Por que essa fiscalização é tão importante?

A fiscalização da Receita Federal sobre criptoativos é crucial para combater a sonegação fiscal, aumentar a transparência nas operações digitais e garantir que as atividades com criptomoedas sejam devidamente declaradas e tributadas. O cruzamento de dados com exchanges internacionais revelou operações não declaradas, resultando na cobrança de impostos atrasados. O Banco Central também está integrando dados do mercado de cripto via PIX, sinalizando uma regulamentação mais rigorosa para investidores e empresas do setor.

Impactos no mercado digital e nas fintechs

Para as fintechs, essa transformação representa uma verdadeira encruzilhada. Por um lado, há o grande potencial de crescimento: o Brasil, com uma das maiores populações de internet do mundo, oferece uma oportunidade gigante para inovação no universo de criptoativos — desde carteiras digitais até empréstimos via blockchain. Mas, por outro lado, o cenário de maior fiscalização exige uma postura mais cautelosa e alinhada à legislação.
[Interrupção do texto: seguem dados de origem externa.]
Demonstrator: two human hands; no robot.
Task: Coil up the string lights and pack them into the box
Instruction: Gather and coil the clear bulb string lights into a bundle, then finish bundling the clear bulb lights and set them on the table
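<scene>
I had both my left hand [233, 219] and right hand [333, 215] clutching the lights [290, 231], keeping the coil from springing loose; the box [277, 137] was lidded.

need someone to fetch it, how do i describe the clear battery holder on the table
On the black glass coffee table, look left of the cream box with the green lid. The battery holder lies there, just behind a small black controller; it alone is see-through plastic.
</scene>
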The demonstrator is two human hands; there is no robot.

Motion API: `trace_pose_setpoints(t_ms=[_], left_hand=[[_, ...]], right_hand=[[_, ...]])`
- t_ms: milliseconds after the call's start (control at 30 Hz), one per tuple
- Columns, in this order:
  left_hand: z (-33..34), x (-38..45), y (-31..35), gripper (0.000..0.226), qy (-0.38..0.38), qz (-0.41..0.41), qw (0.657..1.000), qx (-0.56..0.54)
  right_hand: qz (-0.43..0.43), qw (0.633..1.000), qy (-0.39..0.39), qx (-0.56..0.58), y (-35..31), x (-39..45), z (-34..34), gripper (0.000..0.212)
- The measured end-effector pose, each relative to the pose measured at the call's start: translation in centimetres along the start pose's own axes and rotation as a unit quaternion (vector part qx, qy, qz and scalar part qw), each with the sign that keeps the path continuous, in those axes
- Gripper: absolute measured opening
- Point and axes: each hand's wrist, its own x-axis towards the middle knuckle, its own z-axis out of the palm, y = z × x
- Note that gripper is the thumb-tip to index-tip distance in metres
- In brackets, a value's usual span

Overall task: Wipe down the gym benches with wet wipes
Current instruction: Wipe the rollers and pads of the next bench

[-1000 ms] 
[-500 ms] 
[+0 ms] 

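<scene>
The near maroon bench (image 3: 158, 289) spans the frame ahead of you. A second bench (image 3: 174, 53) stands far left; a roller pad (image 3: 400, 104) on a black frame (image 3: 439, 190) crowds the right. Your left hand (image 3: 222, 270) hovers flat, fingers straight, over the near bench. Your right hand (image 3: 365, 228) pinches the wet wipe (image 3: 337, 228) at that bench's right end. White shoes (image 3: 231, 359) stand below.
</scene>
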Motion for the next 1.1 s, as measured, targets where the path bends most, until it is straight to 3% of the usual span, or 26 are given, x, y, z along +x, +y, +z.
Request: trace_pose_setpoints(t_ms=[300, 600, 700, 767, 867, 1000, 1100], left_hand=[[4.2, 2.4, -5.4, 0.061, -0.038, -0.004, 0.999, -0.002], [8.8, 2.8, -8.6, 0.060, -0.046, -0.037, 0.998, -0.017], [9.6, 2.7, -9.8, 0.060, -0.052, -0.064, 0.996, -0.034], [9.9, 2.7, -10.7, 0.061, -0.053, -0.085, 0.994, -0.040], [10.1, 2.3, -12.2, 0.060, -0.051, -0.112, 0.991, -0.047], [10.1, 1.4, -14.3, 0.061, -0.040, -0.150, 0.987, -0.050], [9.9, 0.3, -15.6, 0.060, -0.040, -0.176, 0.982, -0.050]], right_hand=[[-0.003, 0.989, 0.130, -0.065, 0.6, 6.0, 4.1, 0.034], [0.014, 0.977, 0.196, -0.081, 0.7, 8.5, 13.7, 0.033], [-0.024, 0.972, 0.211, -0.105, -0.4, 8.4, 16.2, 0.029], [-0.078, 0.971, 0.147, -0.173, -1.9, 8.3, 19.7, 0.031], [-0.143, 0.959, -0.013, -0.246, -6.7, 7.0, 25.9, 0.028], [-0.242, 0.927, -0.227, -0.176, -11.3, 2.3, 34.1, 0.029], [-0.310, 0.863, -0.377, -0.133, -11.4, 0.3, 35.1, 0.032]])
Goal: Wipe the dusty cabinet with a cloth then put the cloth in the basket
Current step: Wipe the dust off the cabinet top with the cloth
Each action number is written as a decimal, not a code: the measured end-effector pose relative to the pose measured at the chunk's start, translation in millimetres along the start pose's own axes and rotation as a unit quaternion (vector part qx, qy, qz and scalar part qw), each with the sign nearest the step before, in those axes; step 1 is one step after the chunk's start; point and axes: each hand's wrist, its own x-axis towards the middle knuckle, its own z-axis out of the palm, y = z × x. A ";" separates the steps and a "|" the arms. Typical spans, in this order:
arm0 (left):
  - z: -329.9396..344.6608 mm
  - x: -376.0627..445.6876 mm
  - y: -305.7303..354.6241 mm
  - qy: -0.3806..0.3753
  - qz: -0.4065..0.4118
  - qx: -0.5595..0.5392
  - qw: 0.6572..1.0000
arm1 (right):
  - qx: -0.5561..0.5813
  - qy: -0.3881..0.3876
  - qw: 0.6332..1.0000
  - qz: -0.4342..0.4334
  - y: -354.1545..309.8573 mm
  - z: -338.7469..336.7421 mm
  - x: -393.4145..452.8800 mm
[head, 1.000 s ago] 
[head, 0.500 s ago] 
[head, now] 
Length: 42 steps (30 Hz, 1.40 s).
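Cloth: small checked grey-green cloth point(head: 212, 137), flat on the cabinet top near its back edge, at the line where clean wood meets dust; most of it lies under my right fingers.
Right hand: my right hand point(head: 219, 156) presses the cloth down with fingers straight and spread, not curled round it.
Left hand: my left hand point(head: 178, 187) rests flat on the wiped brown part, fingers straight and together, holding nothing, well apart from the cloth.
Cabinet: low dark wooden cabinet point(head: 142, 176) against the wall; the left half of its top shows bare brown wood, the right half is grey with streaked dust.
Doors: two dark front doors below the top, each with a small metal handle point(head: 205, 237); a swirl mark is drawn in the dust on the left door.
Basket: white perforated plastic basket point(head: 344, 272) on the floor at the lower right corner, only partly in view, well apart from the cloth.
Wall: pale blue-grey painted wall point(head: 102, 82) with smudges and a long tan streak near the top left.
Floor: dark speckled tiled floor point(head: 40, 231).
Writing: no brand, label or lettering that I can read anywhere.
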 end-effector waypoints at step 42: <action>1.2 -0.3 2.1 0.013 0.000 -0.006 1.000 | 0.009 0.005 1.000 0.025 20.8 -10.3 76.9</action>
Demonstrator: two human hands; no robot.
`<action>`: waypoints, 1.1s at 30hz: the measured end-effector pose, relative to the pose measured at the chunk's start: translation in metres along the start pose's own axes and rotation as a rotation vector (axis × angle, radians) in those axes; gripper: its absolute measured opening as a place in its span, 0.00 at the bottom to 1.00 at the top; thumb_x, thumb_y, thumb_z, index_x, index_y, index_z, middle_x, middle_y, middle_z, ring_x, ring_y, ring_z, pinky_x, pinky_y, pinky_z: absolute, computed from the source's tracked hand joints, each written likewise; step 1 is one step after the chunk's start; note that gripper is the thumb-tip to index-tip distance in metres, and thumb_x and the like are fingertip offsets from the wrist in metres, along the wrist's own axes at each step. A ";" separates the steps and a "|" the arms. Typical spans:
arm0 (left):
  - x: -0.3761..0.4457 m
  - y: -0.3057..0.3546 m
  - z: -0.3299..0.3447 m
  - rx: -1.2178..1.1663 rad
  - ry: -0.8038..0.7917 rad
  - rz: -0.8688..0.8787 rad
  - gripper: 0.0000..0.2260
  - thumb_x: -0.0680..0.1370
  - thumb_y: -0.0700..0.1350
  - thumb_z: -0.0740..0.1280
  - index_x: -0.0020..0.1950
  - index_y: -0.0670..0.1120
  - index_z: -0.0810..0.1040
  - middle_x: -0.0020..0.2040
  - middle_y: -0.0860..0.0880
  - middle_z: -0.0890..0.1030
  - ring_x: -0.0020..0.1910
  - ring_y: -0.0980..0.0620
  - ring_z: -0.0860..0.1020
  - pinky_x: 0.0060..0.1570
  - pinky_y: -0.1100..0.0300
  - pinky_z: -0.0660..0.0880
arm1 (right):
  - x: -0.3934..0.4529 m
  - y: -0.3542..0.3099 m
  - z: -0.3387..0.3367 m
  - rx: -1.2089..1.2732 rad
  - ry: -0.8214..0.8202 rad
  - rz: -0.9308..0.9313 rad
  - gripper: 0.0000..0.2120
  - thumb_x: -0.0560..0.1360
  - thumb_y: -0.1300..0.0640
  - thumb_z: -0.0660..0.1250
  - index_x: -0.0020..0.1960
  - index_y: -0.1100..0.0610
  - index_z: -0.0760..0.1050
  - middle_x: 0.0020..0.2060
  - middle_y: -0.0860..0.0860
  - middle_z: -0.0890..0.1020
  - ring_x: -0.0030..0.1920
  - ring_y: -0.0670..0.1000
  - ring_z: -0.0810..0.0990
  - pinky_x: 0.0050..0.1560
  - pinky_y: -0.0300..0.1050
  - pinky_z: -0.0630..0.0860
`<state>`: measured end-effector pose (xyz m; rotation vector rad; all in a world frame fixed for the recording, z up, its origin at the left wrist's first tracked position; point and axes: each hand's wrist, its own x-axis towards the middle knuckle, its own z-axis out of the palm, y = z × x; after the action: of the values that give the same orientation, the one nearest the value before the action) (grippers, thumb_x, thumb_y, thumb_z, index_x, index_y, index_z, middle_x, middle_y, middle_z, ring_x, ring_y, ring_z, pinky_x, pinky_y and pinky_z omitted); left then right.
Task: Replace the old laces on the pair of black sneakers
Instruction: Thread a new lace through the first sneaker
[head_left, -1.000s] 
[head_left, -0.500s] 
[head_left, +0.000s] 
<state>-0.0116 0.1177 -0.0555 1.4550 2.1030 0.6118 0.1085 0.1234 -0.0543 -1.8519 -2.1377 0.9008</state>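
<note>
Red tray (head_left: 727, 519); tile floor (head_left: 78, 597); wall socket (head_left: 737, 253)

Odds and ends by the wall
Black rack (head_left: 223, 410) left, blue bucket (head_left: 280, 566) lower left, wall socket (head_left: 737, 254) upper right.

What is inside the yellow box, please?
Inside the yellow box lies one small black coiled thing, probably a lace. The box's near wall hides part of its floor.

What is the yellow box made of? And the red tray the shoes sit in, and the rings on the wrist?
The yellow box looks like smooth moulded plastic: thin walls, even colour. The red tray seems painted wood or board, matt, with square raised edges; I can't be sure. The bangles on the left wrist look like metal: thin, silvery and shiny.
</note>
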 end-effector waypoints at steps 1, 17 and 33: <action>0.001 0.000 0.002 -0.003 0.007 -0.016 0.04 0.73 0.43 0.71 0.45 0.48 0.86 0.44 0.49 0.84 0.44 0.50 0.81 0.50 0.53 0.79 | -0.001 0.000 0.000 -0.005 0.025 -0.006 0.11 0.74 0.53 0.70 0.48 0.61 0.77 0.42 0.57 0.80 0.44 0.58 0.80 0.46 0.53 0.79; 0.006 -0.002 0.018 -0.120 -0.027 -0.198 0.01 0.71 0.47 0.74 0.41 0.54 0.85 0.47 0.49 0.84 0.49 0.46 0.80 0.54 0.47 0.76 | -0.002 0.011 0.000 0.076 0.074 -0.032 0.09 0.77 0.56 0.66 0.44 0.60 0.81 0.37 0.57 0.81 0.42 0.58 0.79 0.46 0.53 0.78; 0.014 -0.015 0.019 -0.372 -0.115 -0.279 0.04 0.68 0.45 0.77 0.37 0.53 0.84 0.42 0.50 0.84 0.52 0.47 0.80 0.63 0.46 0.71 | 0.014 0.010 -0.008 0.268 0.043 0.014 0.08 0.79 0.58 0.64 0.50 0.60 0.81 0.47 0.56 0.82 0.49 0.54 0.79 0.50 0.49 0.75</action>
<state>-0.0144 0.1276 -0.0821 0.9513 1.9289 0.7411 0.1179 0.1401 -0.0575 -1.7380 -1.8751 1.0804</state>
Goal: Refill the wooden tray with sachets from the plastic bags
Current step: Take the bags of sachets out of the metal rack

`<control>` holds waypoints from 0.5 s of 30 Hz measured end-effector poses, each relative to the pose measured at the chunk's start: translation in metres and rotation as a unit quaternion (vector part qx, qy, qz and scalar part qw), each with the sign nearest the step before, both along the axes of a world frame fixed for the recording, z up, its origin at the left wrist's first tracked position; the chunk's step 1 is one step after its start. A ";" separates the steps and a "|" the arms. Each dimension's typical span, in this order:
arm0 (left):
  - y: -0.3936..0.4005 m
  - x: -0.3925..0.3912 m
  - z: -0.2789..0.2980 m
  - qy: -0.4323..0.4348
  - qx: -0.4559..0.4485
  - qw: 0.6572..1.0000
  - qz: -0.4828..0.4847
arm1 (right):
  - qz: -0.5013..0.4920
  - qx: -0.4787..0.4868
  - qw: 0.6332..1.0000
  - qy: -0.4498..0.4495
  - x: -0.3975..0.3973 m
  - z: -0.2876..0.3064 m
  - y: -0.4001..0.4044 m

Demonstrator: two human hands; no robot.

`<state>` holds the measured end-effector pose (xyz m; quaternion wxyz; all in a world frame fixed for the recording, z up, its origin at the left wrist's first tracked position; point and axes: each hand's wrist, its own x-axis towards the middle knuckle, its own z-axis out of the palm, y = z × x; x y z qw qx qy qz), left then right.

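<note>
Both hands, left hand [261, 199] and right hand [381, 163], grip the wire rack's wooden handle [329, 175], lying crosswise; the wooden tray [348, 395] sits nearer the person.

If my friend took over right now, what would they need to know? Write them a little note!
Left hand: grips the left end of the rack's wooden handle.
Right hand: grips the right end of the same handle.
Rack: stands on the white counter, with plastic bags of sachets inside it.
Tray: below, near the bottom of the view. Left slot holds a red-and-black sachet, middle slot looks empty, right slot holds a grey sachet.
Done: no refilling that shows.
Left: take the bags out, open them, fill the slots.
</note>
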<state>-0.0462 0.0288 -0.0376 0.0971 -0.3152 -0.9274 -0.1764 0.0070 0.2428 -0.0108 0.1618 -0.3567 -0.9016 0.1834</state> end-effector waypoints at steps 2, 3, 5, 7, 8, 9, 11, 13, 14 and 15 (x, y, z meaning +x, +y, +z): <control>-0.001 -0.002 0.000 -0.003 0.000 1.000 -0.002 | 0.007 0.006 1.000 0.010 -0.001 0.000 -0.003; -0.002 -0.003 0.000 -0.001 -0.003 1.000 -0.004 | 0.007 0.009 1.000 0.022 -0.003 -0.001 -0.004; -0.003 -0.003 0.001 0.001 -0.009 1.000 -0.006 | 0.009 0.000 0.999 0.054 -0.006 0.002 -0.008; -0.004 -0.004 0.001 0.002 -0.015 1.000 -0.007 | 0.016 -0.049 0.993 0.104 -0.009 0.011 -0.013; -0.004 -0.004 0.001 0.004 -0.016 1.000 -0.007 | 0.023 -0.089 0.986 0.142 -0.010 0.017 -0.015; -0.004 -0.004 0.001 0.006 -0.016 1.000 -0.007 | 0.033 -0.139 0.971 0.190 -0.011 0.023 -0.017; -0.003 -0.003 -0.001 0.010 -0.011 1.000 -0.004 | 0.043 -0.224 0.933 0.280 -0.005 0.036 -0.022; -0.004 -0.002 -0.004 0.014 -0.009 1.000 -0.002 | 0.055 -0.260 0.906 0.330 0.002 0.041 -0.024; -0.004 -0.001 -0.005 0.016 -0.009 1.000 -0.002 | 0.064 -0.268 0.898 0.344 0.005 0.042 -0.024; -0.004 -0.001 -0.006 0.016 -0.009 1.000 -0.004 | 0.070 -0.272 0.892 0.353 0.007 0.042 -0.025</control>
Confira alguns dos impactos mais relevantes:

  • Aumento da complexidade: As fintechs precisam se adaptar a novas obrigações contábeis e fiscais, o que pode exigir investimentos em tecnologia e treinamento de pessoal.
  • Custos operacionais: A necessidade de coletar e reportar informações detalhadas sobre as operações de seus clientes pode aumentar os custos operacionais das fintechs.
  • Conformidade: As companies devem garantir a conformidade com as novas regras para evitar multas e sanções.
  • Reputação: A falta de conformidade pode prejudicar a reputação das fintechs e a confiança dos seus clientes.

Um estudo recente do Banco Mundial aponta que, ainda em 2022, mais de 60% das empresas do setor de tecnologia financeira brasileiras admitiam dificuldades na integração de suas operações com os requisitos fiscais cada vez mais rigorosos. Sem uma gestão eficiente, o risco de multas, bloqueios de operações e perda de reputação aumenta consideravelmente.

Como as fintechs podem se preparar?

Em última análise, a chave para o sucesso diante dessa mudança é a adaptação ágil às novas exigências. É aí que entram soluções como o gerenciamento de recebíveis automatizado — uma estratégia que a Neofin domina com excelência. A nossa plataforma de gestão financeira oferece recursos que vão muito além do simples controle de fluxo de caixa.

A Régua de Cobrança 2.0 permite às empresas automatizar o processo de reconciliação de débitos, evitar atrasos e fazer um acompanhamento detalhado de cada operação, garantindo que todos os dados estejam corretamente integrados às obrigações fiscais. Ao automatizar o controle de recebimentos, a fintech consegue reduzir erros, acelerar a geração de relatórios fiscais e garantir maior segurança nas declarações obrigatórias impressas na Receita.

O tempo para agir é agora

No Brasil, assim como em outros países, o avanço na fiscalização e na regulamentação de criptoativos é inevitável. 

Ao investir em tecnologia e em soluções que promovam a automação dos processos fiscais, sua empresa reduz riscos, ganha agilidade e melhora a experiência do cliente. Assim, você transforma o cenário desafiador em uma oportunidade de crescimento, inovação e maior credibilidade no mercado digital.